# Problem
Please copy the leading lines of the entries below exactly, concluding with the line in which "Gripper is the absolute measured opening" occurs.
Segment Start: Dataset
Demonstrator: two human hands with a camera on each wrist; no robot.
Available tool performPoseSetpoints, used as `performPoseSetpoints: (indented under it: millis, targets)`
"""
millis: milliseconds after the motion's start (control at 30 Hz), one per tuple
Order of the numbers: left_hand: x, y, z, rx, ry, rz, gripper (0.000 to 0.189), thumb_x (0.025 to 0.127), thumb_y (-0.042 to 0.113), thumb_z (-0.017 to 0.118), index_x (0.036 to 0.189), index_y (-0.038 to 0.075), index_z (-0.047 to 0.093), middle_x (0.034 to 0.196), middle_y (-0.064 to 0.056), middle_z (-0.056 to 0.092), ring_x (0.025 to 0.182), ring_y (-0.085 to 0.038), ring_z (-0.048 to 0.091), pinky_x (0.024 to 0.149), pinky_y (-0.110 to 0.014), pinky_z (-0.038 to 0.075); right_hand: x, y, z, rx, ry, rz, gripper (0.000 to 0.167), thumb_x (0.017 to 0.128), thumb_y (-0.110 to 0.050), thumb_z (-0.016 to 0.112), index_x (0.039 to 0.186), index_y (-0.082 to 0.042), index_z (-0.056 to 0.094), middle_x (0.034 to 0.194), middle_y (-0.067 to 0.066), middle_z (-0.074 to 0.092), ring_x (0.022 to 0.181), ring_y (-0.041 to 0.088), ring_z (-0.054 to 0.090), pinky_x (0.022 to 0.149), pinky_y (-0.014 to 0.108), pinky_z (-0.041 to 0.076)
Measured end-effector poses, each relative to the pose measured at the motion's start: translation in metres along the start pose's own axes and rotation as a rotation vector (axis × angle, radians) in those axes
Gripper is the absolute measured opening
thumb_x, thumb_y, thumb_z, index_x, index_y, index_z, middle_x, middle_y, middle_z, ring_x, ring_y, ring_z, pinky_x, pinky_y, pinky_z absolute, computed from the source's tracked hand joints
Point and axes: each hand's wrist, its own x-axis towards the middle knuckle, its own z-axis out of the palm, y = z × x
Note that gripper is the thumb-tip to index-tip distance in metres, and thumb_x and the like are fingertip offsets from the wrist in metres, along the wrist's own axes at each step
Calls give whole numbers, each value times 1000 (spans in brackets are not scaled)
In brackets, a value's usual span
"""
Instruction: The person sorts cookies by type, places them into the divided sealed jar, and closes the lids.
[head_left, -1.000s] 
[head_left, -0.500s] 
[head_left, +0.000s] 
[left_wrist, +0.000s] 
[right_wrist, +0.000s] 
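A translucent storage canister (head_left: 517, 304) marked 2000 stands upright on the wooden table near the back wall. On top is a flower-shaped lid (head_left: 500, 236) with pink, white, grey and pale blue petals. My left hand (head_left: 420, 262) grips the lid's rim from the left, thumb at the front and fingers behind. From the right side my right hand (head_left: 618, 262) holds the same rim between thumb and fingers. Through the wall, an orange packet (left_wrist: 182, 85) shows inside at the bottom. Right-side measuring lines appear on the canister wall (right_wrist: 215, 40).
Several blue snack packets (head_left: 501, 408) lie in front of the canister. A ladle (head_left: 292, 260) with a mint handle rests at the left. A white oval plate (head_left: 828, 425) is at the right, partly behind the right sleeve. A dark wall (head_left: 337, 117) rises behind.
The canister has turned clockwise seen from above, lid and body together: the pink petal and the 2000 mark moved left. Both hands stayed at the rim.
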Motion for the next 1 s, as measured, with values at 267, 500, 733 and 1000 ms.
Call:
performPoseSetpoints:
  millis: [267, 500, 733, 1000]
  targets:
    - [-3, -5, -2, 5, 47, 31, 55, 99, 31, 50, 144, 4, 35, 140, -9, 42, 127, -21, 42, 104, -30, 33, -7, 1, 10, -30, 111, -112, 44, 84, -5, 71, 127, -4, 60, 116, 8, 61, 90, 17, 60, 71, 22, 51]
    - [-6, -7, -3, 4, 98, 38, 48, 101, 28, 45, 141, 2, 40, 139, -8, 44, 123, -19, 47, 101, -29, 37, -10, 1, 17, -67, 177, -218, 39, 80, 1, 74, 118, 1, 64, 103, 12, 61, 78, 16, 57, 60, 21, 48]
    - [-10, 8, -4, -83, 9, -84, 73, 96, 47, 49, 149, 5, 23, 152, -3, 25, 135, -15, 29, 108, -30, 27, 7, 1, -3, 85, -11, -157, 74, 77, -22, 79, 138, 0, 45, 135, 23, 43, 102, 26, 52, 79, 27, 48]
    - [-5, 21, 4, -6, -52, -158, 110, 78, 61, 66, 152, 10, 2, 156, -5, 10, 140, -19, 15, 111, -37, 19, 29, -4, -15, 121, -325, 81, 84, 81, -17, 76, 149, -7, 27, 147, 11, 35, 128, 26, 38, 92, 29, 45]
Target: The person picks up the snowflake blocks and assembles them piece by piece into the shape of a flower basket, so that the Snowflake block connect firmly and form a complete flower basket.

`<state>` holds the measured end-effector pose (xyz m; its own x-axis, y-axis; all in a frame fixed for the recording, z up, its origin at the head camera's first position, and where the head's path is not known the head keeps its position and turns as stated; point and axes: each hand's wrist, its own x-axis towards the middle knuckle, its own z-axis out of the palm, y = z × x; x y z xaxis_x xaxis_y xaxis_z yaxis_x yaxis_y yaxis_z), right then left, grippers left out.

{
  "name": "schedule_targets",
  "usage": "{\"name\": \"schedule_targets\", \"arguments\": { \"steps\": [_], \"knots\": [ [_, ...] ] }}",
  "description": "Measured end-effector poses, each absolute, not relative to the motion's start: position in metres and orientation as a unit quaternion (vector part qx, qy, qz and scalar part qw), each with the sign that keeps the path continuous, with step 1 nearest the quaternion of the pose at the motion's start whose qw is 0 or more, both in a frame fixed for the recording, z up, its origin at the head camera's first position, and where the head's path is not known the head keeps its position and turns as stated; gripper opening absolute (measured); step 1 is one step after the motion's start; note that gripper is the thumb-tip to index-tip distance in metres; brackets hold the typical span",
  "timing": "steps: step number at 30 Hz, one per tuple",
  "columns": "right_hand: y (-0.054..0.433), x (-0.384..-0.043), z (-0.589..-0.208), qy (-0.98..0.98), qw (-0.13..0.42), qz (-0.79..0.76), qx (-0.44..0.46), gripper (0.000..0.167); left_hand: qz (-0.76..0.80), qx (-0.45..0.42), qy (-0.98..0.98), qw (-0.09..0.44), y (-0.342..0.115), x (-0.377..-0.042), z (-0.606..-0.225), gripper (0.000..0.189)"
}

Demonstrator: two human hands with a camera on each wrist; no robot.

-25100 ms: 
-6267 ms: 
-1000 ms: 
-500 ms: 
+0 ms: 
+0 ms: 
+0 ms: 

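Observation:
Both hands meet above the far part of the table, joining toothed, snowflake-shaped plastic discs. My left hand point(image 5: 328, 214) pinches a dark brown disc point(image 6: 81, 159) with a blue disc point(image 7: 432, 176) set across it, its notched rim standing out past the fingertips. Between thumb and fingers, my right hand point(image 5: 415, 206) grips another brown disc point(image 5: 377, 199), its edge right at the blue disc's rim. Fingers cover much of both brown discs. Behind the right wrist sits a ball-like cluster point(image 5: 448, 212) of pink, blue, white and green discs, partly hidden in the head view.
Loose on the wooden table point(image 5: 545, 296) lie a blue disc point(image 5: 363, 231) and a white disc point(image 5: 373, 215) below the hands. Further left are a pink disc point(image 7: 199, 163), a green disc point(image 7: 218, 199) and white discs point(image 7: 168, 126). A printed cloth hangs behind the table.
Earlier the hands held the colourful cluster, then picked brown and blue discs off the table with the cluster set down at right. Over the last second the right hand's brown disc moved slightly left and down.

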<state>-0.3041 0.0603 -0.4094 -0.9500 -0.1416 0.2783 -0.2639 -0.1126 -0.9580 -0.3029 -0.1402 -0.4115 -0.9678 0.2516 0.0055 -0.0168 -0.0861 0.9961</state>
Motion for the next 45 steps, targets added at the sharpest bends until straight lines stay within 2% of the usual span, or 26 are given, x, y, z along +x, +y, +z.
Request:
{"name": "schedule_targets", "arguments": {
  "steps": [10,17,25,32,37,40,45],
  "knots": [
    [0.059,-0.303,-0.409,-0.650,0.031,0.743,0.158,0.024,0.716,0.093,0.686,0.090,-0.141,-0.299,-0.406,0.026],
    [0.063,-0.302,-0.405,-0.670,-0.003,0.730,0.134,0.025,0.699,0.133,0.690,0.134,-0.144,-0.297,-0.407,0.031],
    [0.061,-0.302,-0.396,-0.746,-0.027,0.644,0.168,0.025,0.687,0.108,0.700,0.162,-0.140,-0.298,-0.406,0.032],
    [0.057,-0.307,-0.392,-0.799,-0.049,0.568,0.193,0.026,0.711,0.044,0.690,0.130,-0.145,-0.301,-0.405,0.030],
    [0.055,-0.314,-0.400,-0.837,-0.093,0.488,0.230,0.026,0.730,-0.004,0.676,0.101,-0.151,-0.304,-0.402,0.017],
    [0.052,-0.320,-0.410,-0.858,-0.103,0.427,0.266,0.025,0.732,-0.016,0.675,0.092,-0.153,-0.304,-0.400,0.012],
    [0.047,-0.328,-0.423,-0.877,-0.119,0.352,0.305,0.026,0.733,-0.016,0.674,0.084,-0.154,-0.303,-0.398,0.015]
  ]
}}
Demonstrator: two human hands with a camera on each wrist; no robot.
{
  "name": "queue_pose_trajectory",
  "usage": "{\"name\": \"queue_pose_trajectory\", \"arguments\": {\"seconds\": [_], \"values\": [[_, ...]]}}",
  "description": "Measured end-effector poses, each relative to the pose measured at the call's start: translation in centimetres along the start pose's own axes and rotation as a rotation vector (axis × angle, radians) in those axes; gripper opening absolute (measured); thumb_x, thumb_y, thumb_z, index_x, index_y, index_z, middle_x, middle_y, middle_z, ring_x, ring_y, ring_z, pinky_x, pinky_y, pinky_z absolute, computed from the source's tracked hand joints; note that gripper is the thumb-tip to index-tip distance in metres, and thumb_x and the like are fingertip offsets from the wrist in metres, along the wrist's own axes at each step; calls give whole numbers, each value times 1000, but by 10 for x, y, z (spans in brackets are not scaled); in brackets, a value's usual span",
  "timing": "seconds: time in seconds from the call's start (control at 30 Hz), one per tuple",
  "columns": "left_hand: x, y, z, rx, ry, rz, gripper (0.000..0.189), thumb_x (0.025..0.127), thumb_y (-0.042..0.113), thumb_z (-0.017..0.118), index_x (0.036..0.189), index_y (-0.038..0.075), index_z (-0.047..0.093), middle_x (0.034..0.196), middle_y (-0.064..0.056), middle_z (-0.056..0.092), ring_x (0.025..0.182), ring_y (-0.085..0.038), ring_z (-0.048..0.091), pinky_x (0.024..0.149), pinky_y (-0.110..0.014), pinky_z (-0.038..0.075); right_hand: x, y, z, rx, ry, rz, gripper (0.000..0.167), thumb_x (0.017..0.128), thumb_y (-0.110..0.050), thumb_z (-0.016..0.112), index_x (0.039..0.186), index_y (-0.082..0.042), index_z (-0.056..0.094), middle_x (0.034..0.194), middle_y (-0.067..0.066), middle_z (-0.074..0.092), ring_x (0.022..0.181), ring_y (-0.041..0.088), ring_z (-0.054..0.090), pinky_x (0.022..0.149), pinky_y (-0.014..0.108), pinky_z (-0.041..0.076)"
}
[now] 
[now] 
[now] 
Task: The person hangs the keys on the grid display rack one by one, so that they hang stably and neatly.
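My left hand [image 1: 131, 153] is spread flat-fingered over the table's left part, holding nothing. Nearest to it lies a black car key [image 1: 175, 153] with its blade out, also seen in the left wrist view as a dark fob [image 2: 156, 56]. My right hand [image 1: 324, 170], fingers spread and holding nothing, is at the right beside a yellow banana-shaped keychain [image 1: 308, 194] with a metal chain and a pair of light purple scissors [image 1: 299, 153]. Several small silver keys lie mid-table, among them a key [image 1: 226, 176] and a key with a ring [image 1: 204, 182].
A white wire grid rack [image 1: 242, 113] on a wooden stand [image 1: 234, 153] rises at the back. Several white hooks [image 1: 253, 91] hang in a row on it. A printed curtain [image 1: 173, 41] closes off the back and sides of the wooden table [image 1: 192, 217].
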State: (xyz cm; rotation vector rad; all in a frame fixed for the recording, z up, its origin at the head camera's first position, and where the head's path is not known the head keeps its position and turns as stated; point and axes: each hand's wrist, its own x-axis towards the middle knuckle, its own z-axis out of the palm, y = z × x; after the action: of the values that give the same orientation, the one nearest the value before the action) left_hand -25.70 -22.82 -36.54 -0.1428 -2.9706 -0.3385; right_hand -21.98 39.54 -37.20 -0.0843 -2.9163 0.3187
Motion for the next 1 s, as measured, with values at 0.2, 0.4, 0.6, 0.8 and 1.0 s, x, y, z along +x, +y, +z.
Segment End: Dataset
# Task solution
Demonstrator: two human hands with a camera on each wrist; no robot.
Available tool performPoseSetpoints, used as `performPoseSetpoints: (indented under it: millis, targets)`
"""
millis: milliseconds after the motion's start (control at 30 Hz), one per tuple
Order of the numbers: left_hand: x, y, z, rx, ry, rz, gripper (0.000 to 0.189), thumb_x (0.025 to 0.127), thumb_y (-0.042 to 0.113), thumb_z (-0.017 to 0.118), index_x (0.036 to 0.189), index_y (-0.038 to 0.075), index_z (-0.047 to 0.093), middle_x (0.034 to 0.196), middle_y (-0.064 to 0.056), middle_z (-0.056 to 0.092), ring_x (0.025 to 0.182), ring_y (-0.085 to 0.038), ring_z (-0.048 to 0.091), pinky_x (0.024 to 0.149), pinky_y (-0.110 to 0.014), pinky_z (-0.038 to 0.075); right_hand: x, y, z, rx, ry, rz, gripper (0.000 to 0.167), thumb_x (0.017 to 0.128), thumb_y (-0.110 to 0.050), thumb_z (-0.016 to 0.112), index_x (0.039 to 0.186), index_y (-0.082 to 0.042), index_z (-0.056 to 0.094), middle_x (0.034 to 0.194), middle_y (-0.067 to 0.066), middle_z (-0.074 to 0.092), ring_x (0.022 to 0.181), ring_y (-0.041 to 0.088), ring_z (-0.054 to 0.090), pinky_x (0.022 to 0.149), pinky_y (-0.014 to 0.108), pinky_z (-0.041 to 0.076)
Measured end-effector poses, each relative to the pose measured at the motion's start: translation in metres along the start pose's own axes and rotation as a rotation vector (axis × angle, radians) in those axes
Gripper is the absolute measured opening

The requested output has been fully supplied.